# Reinforcement Learning with Monte Carlo, SARSA, and Exploration-Exploitation

## Objective
In this lab, you will extend the `TransportationMDP` problem into reinforcement learning (RL). You will implement Monte Carlo and SARSA algorithms, compare their performance, and explore the exploration-exploitation trade-off.

## Background
Unlike value iteration, RL methods learn from experience. You’ll simulate an agent moving through the transportation problem without knowing `failProb` or exact outcomes, using Monte Carlo (model-free) and SARSA (temporal-difference) methods.

## Tasks
1. **Simulate Episodes**
   - Write `simulateEpisode(mdp, policy, max_steps=100)` to return a list of (state, action, reward) tuples.

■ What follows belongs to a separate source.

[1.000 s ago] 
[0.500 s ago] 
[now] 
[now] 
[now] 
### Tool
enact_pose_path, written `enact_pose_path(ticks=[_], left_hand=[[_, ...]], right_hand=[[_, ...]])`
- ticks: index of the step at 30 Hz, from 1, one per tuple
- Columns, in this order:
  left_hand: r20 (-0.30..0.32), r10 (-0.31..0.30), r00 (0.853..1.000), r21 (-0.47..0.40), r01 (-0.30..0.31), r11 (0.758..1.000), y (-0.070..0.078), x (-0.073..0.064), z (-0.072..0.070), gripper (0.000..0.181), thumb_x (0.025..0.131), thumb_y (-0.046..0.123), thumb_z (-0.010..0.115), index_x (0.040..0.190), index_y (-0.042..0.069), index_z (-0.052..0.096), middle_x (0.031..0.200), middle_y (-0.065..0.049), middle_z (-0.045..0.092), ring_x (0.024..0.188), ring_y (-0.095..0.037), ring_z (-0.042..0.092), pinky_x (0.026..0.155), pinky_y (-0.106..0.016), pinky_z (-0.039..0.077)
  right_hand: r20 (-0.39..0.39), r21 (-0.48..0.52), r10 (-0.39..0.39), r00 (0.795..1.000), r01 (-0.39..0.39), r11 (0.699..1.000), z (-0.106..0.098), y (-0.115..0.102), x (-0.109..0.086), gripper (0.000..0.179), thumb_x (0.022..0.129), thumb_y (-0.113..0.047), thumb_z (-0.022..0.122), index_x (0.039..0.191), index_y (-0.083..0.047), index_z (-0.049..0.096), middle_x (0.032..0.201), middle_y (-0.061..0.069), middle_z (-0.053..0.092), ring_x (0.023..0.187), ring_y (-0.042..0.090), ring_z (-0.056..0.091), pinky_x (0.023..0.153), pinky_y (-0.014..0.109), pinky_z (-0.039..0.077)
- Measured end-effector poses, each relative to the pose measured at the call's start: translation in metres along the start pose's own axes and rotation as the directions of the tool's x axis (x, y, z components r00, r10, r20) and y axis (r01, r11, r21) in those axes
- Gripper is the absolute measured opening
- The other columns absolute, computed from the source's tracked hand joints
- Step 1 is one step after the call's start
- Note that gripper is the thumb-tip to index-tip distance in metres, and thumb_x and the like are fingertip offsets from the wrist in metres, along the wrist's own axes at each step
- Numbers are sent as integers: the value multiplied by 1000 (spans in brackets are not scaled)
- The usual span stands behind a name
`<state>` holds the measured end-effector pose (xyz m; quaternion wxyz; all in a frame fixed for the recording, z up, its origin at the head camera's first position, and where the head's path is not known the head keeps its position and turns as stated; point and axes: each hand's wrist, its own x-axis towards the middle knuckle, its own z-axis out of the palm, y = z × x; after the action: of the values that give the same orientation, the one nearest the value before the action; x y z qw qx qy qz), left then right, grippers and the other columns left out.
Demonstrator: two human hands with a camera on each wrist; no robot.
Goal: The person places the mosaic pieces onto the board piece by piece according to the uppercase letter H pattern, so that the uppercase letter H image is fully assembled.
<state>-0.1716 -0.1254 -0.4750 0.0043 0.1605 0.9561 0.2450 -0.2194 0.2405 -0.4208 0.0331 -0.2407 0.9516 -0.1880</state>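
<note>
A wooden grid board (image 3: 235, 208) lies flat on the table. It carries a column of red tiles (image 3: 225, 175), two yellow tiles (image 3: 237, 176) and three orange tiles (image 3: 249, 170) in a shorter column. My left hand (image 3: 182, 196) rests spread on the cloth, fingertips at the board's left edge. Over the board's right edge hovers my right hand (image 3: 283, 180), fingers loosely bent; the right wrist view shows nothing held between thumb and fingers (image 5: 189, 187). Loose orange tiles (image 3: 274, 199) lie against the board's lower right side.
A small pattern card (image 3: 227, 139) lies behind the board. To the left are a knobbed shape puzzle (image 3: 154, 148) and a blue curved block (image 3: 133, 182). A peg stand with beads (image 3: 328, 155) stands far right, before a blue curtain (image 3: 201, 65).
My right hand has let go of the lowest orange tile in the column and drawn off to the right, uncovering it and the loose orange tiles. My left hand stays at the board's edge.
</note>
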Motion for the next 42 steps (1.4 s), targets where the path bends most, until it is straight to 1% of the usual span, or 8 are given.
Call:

2. **Implement Monte Carlo**
   - Create `monteCarlo(mdp, num_episodes=1000, epsilon=0.1)` using an \(\epsilon\)-greedy strategy. Compute \(Q(s, a)\) and derive the policy.

3. **Implement SARSA**
   - Write `sarsa(mdp, num_episodes=1000, alpha=0.1, epsilon=0.1)` to update \(Q(s, a)\) incrementally.

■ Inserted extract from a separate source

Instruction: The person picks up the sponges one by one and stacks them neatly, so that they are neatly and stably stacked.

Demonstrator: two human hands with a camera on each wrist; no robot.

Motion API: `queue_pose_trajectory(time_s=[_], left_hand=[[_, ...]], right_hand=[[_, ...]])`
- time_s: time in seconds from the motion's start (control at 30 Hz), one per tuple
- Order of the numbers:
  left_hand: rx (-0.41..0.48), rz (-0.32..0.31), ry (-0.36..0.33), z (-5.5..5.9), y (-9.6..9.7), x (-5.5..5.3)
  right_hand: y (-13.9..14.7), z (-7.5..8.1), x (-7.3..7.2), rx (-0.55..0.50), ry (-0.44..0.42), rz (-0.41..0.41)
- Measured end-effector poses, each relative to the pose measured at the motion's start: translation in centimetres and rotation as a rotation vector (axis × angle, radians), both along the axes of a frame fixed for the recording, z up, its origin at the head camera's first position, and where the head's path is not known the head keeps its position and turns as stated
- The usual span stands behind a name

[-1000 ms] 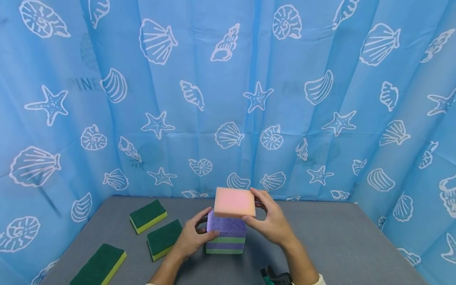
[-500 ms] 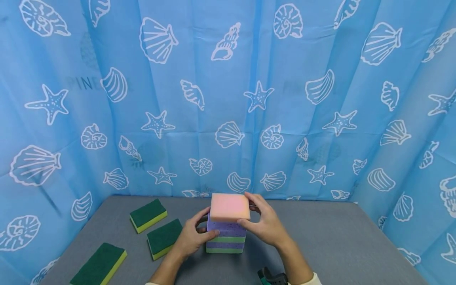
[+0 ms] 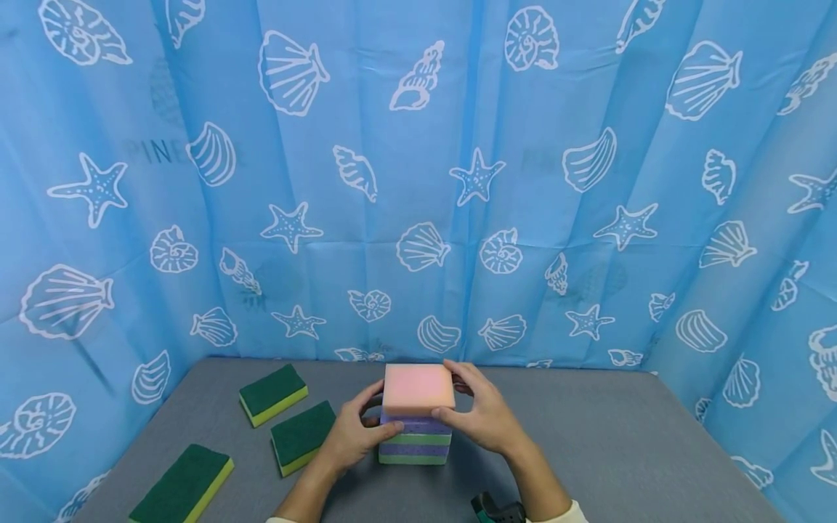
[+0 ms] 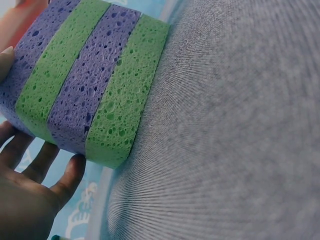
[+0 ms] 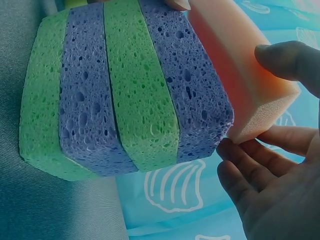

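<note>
A stack of purple and green sponges (image 3: 415, 449) stands on the grey table, colours alternating, with a green sponge (image 4: 125, 95) at the bottom and a purple one (image 5: 187, 75) uppermost. My left hand (image 3: 353, 434) grips the stack from the left, thumb on its front and fingers reaching round the far side. Above it, my right hand (image 3: 487, 414) pinches a peach-pink sponge (image 3: 418, 386) by its right end, thumb in front and fingers behind. The right wrist view shows this sponge (image 5: 235, 55) tilted close against the top purple one. Its left part hides most of the stack's upper face in the head view.
Three dark green and yellow scouring sponges lie left of the hands: one at the back (image 3: 272, 396), one by the left forearm (image 3: 302, 438) and one nearer the front (image 3: 183, 485). A blue shell-print curtain (image 3: 418, 181) hangs behind the grey table (image 3: 608, 436).
My right hand has brought the peach-pink sponge down and to the left, over the stack. The left hand keeps its grip on the stack, hardly moving.
</note>
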State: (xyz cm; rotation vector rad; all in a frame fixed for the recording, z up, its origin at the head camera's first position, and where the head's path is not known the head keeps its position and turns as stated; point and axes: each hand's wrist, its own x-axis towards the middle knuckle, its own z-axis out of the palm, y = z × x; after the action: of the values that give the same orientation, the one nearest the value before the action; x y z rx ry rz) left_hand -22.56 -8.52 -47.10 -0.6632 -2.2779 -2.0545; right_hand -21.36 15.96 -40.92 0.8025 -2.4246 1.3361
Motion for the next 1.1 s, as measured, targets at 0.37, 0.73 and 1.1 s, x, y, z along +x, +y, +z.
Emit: queue_pose_trajectory(time_s=[0.37, 0.73, 1.1], left_hand=[[-0.016, 0.014, -0.008, -0.1, -0.08, -0.07], [-0.009, 0.008, -0.012, 0.2, -0.1, 0.0], [-0.011, 0.013, -0.013, 0.13, -0.1, -0.06]], right_hand=[[0.01, -0.13, -0.07, 0.05, -0.038, -0.009], [0.04, -0.18, -0.09, 0.059, -0.086, -0.016], [0.09, -0.33, -0.27, 0.071, -0.115, -0.007]])
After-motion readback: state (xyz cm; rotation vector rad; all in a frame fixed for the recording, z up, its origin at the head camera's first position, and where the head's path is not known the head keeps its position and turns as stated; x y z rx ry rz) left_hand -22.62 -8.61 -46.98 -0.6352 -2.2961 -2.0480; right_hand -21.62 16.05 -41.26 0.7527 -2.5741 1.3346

4. **Exploration vs. Exploitation**
   - Run Monte Carlo and SARSA with \(\epsilon = 0.01\) and \(\epsilon = 0.5\). Record average cumulative reward over the last 100 episodes.

## Questions
1. How does the Monte Carlo policy compare to value iteration?
2. What are the key differences between Monte Carlo and SARSA?
3. How does changing \(\epsilon\) affect the policy?
4. Which method would you choose for a real transportation system, and why?

## Deliverables
- Submit your code.
- Provide a report (2-3 pages) comparing policies and answering questions."

In [None]:
import os
import random

class TransportationMDP(object):
    walkCost = 1
    tramCost = 1
    failProb = 0.5

    def __init__(self, N):
        self.N = N

    def startState(self):
        return 1

    def isEnd(self, state):
        return state == self.N

    def actions(self, state):
        results = []
        if state + 1 <= self.N:
            results.append('walk')
        if 2 * state <= self.N:
            results.append('tram')
        return results

    def succProbReward(self, state, action):
        results = []
        if action == 'walk':
            results.append((state + 1, 1, -self.walkCost))
        elif action == 'tram':
            results.append((state, self.failProb, -self.tramCost))
            results.append((2 * state, 1 - self.failProb, -self.tramCost))
        return results

    def discount(self):
        return 1.0

    def states(self):
        return list(range(1, self.N + 1))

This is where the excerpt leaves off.